The Twitter-sphere erupted in outrage last week, after images of Ellen DeGeneres sitting next to George W. Bush at a Dallas football game circulated the social media platform. Despite the numbers demonstrating that Twitter isn’t the premier social media platform and therefore, the collective outrage on Twitter shouldn’t be used as a reflection of societal views; Ellen was compelled to give a statement on the matter. After ruminating on the scandalous event over the weekend, she addressed the outrage on her show.
What followed her explanation was a plethora of narrow-minded commentary. And I have to say, I am baffled by the rejection of such remarks. What alternate universe am I now living in that we reject forgiveness and we reject grace within the span of a week, collectively and publicly?
As if anything Mark Ruffalo has to say means anything at all to me, his tweet in response to her and others supporting her, was astounding. Not only that, but Vanity Fair’s proclamations that “unconditional kindness” is “a brand” that is “incompatible with reality” reveal a shockingly stark optimism of society, overall. Vanity Fair asks: “What are the parameters of such kindness?”
From what I have been forced to deduce, based on the general social media consensus, which I guess suggests how society operates; it’s that Amber Guyger does not deserve forgiveness and now Ellen doesn’t deserve the right to see the good in others and offer grace.
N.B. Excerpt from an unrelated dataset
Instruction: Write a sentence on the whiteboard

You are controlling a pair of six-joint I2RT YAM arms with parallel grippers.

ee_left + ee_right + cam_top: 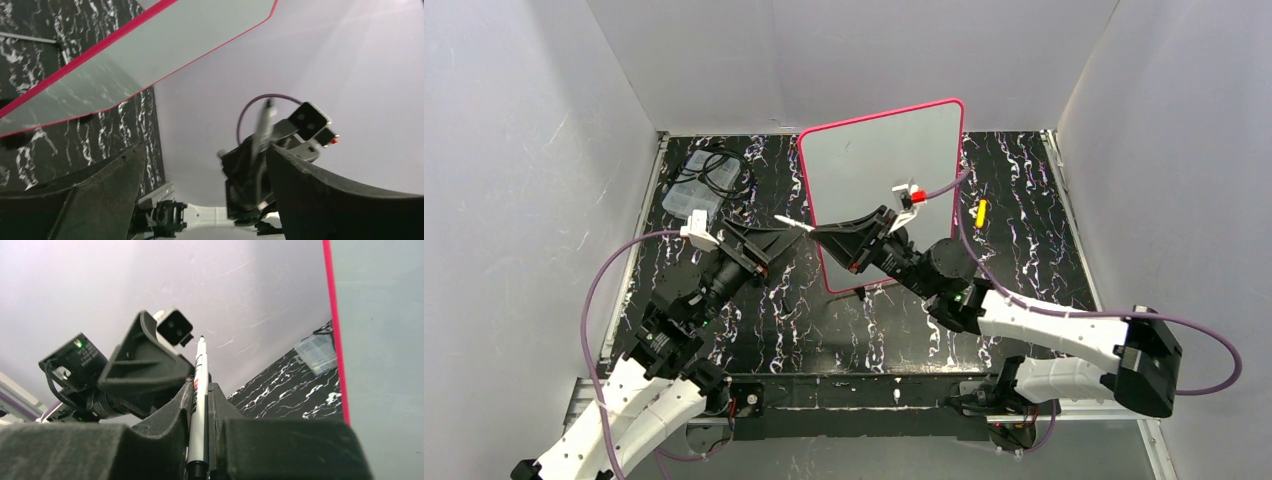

There is a limit to how much unconditional kindness you can extend, apparently. And social media and the mainstream media are the authoritative messengers that compel us to embrace this new alternate reality of “truth”.
Vanity Fair claims that Ellen’s brand of kindness is an “imagined utopia” that is seemingly “out of touch with reality”. I now really feel as if I have been transported into an alternate universe. Is kindness an imagined utopia? If that is the case, what is the point of fighting any good fight at all?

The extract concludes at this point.